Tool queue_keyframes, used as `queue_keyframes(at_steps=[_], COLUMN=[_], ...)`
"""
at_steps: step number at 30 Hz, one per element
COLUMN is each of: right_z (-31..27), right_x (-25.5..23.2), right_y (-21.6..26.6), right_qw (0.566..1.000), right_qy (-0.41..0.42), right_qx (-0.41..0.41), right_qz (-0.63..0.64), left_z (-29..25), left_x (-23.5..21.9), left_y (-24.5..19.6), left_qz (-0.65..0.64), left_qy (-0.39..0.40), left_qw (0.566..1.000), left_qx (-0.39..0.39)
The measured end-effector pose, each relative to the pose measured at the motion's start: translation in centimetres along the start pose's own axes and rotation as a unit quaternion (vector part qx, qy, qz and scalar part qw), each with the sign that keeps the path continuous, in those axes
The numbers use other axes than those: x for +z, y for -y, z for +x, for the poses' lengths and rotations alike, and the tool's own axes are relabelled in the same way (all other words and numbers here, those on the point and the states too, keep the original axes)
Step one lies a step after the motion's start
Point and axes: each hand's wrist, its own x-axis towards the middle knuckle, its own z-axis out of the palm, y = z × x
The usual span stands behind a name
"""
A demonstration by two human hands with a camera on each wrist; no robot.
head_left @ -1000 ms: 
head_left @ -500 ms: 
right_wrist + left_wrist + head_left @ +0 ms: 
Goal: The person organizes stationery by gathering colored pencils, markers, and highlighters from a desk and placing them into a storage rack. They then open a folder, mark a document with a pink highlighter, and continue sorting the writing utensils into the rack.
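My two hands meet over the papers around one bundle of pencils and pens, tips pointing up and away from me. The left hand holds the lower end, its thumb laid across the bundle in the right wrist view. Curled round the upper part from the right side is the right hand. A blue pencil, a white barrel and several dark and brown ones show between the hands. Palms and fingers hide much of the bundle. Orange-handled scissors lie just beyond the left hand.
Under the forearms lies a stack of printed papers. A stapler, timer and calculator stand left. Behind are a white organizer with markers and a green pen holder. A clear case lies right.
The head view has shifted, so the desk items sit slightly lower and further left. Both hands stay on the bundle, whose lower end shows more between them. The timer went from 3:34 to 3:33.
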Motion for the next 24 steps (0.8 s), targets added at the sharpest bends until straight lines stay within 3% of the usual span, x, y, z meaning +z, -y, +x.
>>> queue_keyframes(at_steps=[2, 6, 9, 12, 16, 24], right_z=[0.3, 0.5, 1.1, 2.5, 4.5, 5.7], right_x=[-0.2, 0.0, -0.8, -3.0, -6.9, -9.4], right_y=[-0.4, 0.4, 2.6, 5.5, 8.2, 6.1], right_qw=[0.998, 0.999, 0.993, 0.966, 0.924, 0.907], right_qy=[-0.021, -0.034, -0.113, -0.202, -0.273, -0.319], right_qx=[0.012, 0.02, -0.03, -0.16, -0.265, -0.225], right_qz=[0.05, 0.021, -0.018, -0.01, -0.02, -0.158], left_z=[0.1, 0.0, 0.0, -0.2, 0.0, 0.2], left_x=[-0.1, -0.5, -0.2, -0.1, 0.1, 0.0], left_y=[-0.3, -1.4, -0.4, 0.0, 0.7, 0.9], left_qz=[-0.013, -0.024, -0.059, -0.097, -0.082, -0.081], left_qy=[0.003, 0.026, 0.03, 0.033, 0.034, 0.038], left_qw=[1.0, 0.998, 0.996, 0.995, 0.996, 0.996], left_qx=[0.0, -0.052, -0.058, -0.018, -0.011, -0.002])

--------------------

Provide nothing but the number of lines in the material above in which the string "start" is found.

**REPLY TO THE TASK:** 2